Cinéma - Assurance sur la Mort de Billy Wilder (1944)
Le titre français est assez plat alors que je trouve le titre original, Double Indemnity, plus mystérieux. Car si tout part d’une assurance contre les accidents, il y a un peu plus de mystères dans ce film noir classique.
Pour beaucoup de cinéphiles et cinéastes, c’est l’exemple même du film noir, un thriller implacable donc la noirceur n’apparaît pourtant pas tout de suite. On sait qu’il y a un meurtre dès le début, Walter Neff (Fred MacMurray, acteur trop oublié), assureur de son état, avouant cela à un «dictaphone» de l’époque. Tout part de sa rencontre avec Phyllis Dietrichson (Barbara Stanwyck avec sa célèbre frange), épouse d’un mari supposé violent et rustre. Neff en tombe amoureux et elle lui glisse l’idée qu’elle a déjà eu envie de tuer son mari, ne parvenant à s’échapper de ce mariage malheureux. Ensemble, ils échafaudent un plan pour non seulement tuer le mari mais escroquer l’assurance pour toucher une… «double indemnité». Neff avoue cela à son chef et ami, Barton Keyes (Edward G. Robinson), qui joue ici le rôle d’enquêteur ou plutôt d’analyste.

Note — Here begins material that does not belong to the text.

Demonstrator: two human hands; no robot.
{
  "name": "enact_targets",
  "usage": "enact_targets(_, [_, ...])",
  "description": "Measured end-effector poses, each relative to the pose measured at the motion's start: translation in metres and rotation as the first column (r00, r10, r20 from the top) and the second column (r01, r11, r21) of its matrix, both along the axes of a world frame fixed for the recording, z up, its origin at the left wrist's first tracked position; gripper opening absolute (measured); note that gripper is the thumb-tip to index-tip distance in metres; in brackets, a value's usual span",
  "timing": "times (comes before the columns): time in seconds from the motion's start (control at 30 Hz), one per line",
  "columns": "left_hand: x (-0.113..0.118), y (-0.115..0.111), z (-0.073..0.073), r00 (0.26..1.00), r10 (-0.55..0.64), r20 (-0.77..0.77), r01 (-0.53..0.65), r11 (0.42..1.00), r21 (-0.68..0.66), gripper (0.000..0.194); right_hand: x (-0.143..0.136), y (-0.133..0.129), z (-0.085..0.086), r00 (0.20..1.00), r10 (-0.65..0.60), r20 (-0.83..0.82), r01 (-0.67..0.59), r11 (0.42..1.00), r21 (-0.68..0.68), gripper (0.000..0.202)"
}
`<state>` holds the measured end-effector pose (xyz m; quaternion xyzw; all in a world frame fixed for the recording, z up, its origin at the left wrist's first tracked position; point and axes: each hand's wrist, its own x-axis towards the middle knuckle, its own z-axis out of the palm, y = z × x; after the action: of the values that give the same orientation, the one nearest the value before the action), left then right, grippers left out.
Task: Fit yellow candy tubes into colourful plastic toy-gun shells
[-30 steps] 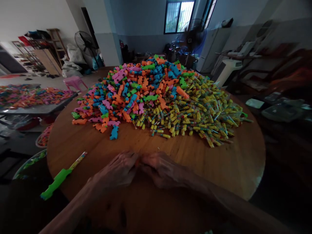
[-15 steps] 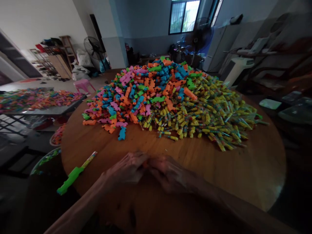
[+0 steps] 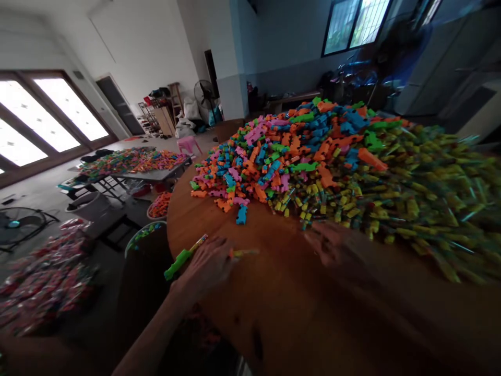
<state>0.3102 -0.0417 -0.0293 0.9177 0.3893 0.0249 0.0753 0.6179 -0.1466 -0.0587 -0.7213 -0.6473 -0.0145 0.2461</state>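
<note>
My left hand (image 3: 213, 258) is closed round an orange plastic toy (image 3: 231, 254), mostly hidden in the fingers. A blurred yellow tube (image 3: 247, 252) sticks out of it to the right. Just left of this hand, a green toy gun (image 3: 180, 262) with a patterned tube (image 3: 199, 242) in its end lies at the table's edge. Over the table, my right hand (image 3: 331, 243) is open, fingers apart, at the near edge of a heap of yellow-ended tubes (image 3: 352, 206). Some blur covers this hand; nothing shows in it.
A heap of orange, blue, pink and green toy pieces (image 3: 274, 156) covers the back of the round wooden table (image 3: 274, 292). At left stand tubs of pieces (image 3: 159, 204), another loaded table (image 3: 144, 175) and a pink stool (image 3: 188, 143). Bagged goods (image 3: 47, 271) lie on the floor.
The view has turned left. My hands, together round an orange piece before, have parted: the left has gone toward the green toy gun with the orange toy, the right toward the yellow tubes.
</note>
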Motion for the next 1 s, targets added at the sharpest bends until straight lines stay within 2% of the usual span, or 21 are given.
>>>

Mais pour le spectateur, pas d’enquête mais plutôt une quête pour comprendre comment Neff, un vendeur plutôt exemplaire et sympathique, a pu basculer ainsi dans cette terrible machination. On fait la rencontre de la fille de Dietrichson, Lola (Jean Heather), dont le rôle semble trouble, entre ingénue et lolita. Cette noirceur qui surgit peu à peu est magnifiée par la photographie de John F. Seitz. Juste peut-on reproché l’abus de filtres et d’éclairage lors des gros plan, un truc de l’époque et très utilisé par le maître de Wilder, Ernst Lubitsch. Wilder travaille sur les éclairages, les ombres et lumières, notamment sur le costume clair de son «héros». La musique de Miklós Rózsa reste efficace, même si elle est dans le style de l’époque. Si Barbara Stanwyck méritait un oscar (elle fut nommée), je trouve la prestation de Robinson toujours aussi magnétique que d’habitude. Et puis il y a Fred MacMurray qui durant la guerre, accéda à la lumière en remplacement des stars de l’époque. Il fut la star de cette période avant de sombrer dans l’oubli de ce coté de l’Atlantique ou de passer à la télévision aux USA.

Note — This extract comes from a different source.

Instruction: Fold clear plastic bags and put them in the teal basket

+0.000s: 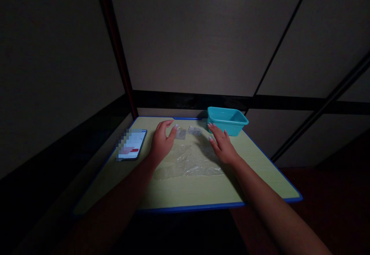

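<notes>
Dark walls stand around a pale surface with a blue edge. A thin, clear plastic sheet lies flat between the two arms, its long side running left to right. Two small packets, the left packet and the right packet, lie just past it. The left hand is nearer, its thumb just beside the left packet, fingers curved and wide. The right hand has spread fingers, near a blue-green tub. Both look empty, but it's too dim to tell whether they touch the plastic.
</notes>
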Action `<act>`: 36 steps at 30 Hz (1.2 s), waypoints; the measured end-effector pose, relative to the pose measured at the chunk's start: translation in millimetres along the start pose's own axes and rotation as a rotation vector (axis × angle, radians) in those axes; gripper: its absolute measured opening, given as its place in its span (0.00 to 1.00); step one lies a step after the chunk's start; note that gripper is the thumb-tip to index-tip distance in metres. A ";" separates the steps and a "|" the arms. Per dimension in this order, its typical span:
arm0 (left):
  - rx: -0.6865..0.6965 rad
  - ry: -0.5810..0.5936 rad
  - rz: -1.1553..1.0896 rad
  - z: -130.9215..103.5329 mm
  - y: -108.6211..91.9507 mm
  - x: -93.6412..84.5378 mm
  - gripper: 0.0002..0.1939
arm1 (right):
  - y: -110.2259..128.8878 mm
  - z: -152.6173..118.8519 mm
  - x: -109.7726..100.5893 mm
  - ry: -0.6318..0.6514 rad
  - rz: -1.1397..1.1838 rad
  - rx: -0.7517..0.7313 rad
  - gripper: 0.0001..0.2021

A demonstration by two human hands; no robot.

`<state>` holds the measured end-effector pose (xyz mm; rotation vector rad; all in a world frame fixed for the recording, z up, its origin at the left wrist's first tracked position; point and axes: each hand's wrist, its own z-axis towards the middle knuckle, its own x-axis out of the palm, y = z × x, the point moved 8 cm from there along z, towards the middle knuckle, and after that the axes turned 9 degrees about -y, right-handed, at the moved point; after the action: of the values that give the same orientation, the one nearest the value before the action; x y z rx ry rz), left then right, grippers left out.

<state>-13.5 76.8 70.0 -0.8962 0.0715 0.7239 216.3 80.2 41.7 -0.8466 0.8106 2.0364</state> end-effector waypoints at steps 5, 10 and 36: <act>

Le problème de ce film est qu’il faudrait le voir avant tous les autres films noirs et thriller sortis depuis. Beaucoup l’ont copié ou s’en sont largement inspiré. L’histoire elle même paraît moins originale et peut même faire datée en mettant beaucoup sur le dos des femmes de ce récit (machiavéliques ou ingénues). C’est ce que l’on peut croire au premier degré en tout cas mais c’est une manière de retourner l’image lissée des studios où Barbara Stanwyck et d’autres n’étaient pas toujours à l’écran avec autant de liberté. L’histoire fonctionne évidemment toujours et je ne me suis pas ennuyé. Les dialogues sont riches, avec quelques phrases cultes mais le débit est rapide, en V.O.. Aussi la valeur historique de ce film peut elle rehausser sa note chez certains, tout en le laissant à la place qu’il se doit : L’un des meilleurs films noirs du cinéma.